Eighteen ninety-three was heralded as the end of the frontier era as the world gathered in Chicago to celebrate civilization. For the Mormon Church, still mostly hidden from America in Utah, it represented for church leaders an opportunity to garner international respect in its quest for statehood. That dream would take a few more years, but in 1893, church leaders — and its ambassador, B.H. Roberts — would find its efforts to rub shoulders with the world's religions firmly snubbed.
It would be a bitter defeat for Roberts, and also underscore the ironic closed-mindedness of a Western religious hierarchy that gathered in Chicago to allegedly celebrate tolerance.
Yet, while the LDS faith was shunted aside at the Chicago gathering, the secular attractions of Utah were more warmly received. The territory was greeted with interest and admiration, and provided a coveted spot at the Chicago fair.
The secret was avoiding the still-pesky religion and its association with polygamy. Historian Konden R. Smith writes of the Columbian Exposition and its distinct tolerances for the LDS church and the Utah territory in “The Dawning of a New Era: Mormonism and the World's Columbian Exposition of 1893.” It's a reminder that the church's interest in public relations is not a recent development — it goes well back into its founding century.
The Parliament of Religions at the Chicago fair, which Smith claims “received more media attention and applause than any of the other congresses,” was designed to gather faiths with “brotherly sympathies any who are groping, blindly, after God.” Nevertheless, the Mormons — who Smith says expected to be invited — “were deliberately excluded.”
The church's connection to polygamy were considered by parliament organizers as a “disturbing element,” and not fit for the congress.
Letters from the church's First Presidency were ignored by organizers, Not giving up. Church President Wilford Woodruff sent young general authority B.H. Roberts to Chicago to lobby for inclusion.
After six weeks or so of lobbying for the October religions parliament, “the increasingly annoyed Parliament's managers” asked Roberts to pen “a statement of its (the LDS Church's) faith and achievements.”
The invitation came with no gurantee that the statement would be delivered by Roberts in Chicago, or even read by anyone, but Roberts believed that the invitation guaranteed him a prominent spot at the Parliament.
What eventually occurred was an offering for Roberts to speak in an obscure hall in the Scientific Section” of the fair. Roberts, comprehending that he was being shunted away from a chance to proclaim his religion,” was very bitter, and remained so for decades. He rejected the offer, and later called it a rejection by the Parliament.
Indeed, in September, the Mormon Church was officially rejected by the Parliament. Even its previous offer of submitting Roberts' paper was rescinded after expo-goers reacted with outrage, hissing and boos to Mohammed Alexander Russell Webb's defense of polygamy while reading his paper, “The Spirit of Islam.” As Smith writes, “Webb said: ‘Polygamy is no curse.
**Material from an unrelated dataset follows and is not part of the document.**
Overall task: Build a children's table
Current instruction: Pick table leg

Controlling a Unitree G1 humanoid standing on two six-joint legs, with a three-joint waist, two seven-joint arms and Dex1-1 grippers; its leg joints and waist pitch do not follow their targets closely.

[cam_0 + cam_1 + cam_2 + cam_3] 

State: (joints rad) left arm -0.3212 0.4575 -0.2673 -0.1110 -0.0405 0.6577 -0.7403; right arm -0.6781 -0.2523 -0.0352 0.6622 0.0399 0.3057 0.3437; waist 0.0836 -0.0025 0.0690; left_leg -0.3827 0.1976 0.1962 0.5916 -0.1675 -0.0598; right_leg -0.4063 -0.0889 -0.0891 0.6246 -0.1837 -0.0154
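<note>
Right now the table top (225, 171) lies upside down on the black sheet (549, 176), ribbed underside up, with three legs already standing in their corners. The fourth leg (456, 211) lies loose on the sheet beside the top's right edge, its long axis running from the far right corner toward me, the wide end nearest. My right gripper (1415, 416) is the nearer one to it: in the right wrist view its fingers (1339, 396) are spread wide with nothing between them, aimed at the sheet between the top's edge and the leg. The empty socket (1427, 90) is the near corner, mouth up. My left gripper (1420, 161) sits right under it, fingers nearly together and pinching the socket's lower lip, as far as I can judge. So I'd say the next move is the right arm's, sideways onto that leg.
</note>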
A man can be a good, honest gentleman and yet be a polygamist. But I do not accept him as such if he be a sensualist.' At this point, the crowd erupted in hisses and cries of ‘Shame!' and ‘No, no: stop him.'”
It was clear that the Mormon Church, while “officially” having “renounced” polygamy in 1893, was still too much like the FLDS Church is regarded today to be included among the world's religions.
However, Smith points out that while the 1893 Parliament of Religions claimed to be inclusive, it championed a traditional evangelical North America Christianity viewpoint. Even without the polygamy problem, the Mormon Church's claim of being the restored true Gospel of Jesus Christ, was not a popular message to the parliament.
The Chicago Herald newspaper, in comments that were later re-published in the Deseret News, did criticize the parliament for yanking Roberts at the last minute. The Mormon historian's remarks were later published in his book, “Defense of the Faith.” Smith notes that Robert's arguments included his claim that “Mormonism had the answer for many of the current problems plaguing Christianity, including the growing disaffection toward Christianity and the challenge of growing secularism.” As Smith adds, Roberts' theme — that the Mormons were the Kingdom of God — directly contradicted the professed purpose of the parliament.